Start of Supplied information

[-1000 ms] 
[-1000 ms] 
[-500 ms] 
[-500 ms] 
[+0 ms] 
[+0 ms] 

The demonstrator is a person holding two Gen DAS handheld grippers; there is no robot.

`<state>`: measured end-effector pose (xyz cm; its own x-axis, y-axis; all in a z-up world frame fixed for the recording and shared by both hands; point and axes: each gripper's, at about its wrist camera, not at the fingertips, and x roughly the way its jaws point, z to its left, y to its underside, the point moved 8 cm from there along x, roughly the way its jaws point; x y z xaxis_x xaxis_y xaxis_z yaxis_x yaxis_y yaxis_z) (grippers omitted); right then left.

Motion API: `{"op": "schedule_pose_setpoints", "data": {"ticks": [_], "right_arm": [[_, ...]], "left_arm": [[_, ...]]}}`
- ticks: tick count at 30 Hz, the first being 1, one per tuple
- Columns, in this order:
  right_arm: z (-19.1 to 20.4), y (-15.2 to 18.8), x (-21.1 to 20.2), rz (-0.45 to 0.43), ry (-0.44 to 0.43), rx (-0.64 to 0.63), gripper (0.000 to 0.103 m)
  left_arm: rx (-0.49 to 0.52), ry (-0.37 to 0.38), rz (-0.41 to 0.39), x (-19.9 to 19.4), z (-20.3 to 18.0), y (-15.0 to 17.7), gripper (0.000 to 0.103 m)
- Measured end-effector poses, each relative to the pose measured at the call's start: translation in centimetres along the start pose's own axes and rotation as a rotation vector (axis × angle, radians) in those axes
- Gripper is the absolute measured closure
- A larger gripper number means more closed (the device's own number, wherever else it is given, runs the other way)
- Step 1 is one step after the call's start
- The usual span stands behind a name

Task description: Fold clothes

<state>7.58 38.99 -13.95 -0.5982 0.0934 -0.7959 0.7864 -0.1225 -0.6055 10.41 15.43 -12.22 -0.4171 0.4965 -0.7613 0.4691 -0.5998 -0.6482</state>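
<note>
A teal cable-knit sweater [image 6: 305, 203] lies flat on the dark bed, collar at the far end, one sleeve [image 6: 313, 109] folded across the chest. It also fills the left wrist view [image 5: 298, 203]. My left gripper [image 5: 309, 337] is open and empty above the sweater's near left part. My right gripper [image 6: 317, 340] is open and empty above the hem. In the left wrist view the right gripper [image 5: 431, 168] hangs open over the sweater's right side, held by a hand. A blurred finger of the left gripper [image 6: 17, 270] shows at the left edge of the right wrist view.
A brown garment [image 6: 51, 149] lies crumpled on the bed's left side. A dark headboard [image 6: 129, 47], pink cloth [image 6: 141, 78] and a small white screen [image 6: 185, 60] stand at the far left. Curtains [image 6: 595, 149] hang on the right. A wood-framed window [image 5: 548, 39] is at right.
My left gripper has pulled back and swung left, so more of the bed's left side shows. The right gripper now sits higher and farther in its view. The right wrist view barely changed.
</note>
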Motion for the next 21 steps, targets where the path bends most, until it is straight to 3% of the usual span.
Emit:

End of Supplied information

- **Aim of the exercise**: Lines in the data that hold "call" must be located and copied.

- **Answer to the problem**:
- Measured end-effector poses, each relative to the pose measured at the call's start: translation in centimetres along the start pose's own axes and rotation as a rotation vector (axis × angle, radians) in those axes
- Step 1 is one step after the call's start

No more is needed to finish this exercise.